Computer simulation of gas generation and transport in landfills. V: Use of artificial neural network and the genetic algorithm for short- and long-term forecasting and planning

In the first four parts of this series a three-dimensional model was developed for transport and reaction of gaseous mixtures in a landfill. An optimization technique was also utilized in order to determine a landfill's spatial distributions of the permeability, porosity, the tortuosity factors, and the total gas generation potential of the wastes, given a limited amount of experimental data. In the present paper we develop an artificial neural network (ANN) in order to make accurate short-term predictions for several important quantities in a large landfill in southern California, including the temperature, and the CH4, CO2, and O2 concentration profiles. The ANN that is developed utilizes a back-propagation algorithm.
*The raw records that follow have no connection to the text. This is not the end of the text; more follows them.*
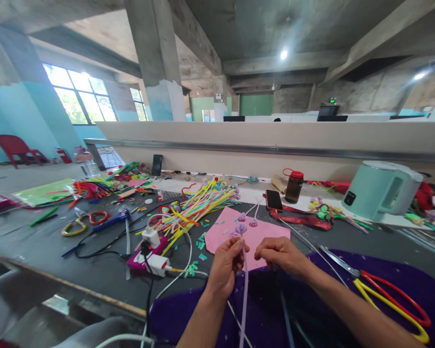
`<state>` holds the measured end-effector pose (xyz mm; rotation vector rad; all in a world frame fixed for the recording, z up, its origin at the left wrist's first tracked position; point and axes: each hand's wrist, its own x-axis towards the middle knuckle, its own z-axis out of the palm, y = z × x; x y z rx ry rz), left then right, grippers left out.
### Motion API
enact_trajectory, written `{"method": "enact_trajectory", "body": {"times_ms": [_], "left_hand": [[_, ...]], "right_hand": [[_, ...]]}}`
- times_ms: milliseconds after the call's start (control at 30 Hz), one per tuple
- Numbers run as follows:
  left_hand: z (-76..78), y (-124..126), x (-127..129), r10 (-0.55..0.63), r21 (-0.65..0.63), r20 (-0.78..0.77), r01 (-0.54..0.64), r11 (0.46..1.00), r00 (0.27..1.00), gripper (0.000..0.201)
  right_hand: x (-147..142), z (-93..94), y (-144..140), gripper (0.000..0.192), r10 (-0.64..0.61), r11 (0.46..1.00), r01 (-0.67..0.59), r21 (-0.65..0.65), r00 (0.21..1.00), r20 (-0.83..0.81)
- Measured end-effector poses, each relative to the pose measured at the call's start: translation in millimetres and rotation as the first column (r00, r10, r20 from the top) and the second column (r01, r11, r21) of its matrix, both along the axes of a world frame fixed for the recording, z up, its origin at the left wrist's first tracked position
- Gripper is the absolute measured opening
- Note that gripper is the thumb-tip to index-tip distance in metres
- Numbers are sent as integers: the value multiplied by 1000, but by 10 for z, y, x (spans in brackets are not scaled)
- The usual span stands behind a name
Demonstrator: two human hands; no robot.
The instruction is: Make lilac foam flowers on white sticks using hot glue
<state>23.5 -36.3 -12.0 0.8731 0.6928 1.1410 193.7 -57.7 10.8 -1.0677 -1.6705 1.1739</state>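
My left hand (226, 263) pinches a lilac pipe-cleaner flower (241, 228) just below its looped head. Its long pale stem (245, 295) hangs down past my palm. To its right is my right hand (281, 256), fingers curled and apart from the flower; what they hold, if anything, is hidden. Both hands are over the near edge of a pink sheet (217, 227). Two smaller lilac curled pieces (253, 222) lie on that sheet, beyond the flower head.
Large scissors (369, 285) with red and yellow handles lie at right on purple cloth (348, 263). A pipe-cleaner bundle (206, 205), power strip (145, 261), glue gun (118, 220) and pliers (97, 217) are left. Behind stand a phone (274, 200), bottle (294, 187) and kettle (375, 193).
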Motion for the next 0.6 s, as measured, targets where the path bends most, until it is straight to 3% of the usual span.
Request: {"method": "enact_trajectory", "body": {"times_ms": [133, 267, 367, 467, 600], "left_hand": [[-14, 18, 11, -29, -111, 93, 40, 993, 995, 18], [-59, 27, 66, -71, -107, 166, 89, 990, 984, 17], [-83, 11, 118, -76, -88, 139, 89, 992, 987, 18], [-79, -19, 147, -87, -79, 80, 94, 992, 993, 20], [-66, -39, 145, -84, -52, 13, 85, 995, 996, 21]], "right_hand": [[-52, 0, -12, 15, 45, 998, -43, 35, 998, -41], [-128, -42, -35, 21, 46, 993, -55, -106, 995, -83], [-207, -107, -58, 23, 63, 972, -100, -214, 983, -172], [-262, -176, -65, 25, 42, 965, -105, -241, 966, -254], [-274, -224, -53, 30, 24, 971, -74, -229, 977, -213]]}}
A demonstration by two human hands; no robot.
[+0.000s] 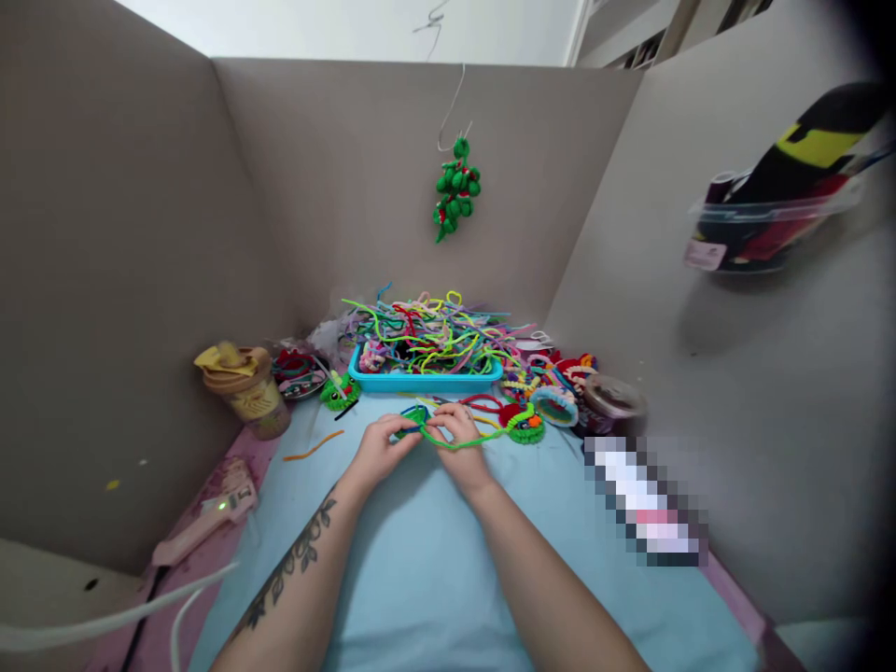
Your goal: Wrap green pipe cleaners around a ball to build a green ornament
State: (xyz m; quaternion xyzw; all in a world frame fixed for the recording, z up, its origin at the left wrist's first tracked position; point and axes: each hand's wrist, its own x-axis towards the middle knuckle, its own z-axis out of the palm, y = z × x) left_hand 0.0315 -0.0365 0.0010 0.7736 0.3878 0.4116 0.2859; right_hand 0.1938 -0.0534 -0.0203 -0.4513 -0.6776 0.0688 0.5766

The results indicate that the ANN can be successfully trained by the experimental data, and provide accurate predictions for the important quantities in the sector of the landfill where the data had been collected. Thus, an ANN may be used by landfills' operators for short-term plannings. Moreover, we showed that a novel combination of the three-dimensional model of gas generation, flow, and transport in landfills developed in Parts I, II, and IV, the optimization technique described in Part III, and the ANN developed in the present paper is a powerful approach for developing an accurate model of a landfill for long-term predictions and planning.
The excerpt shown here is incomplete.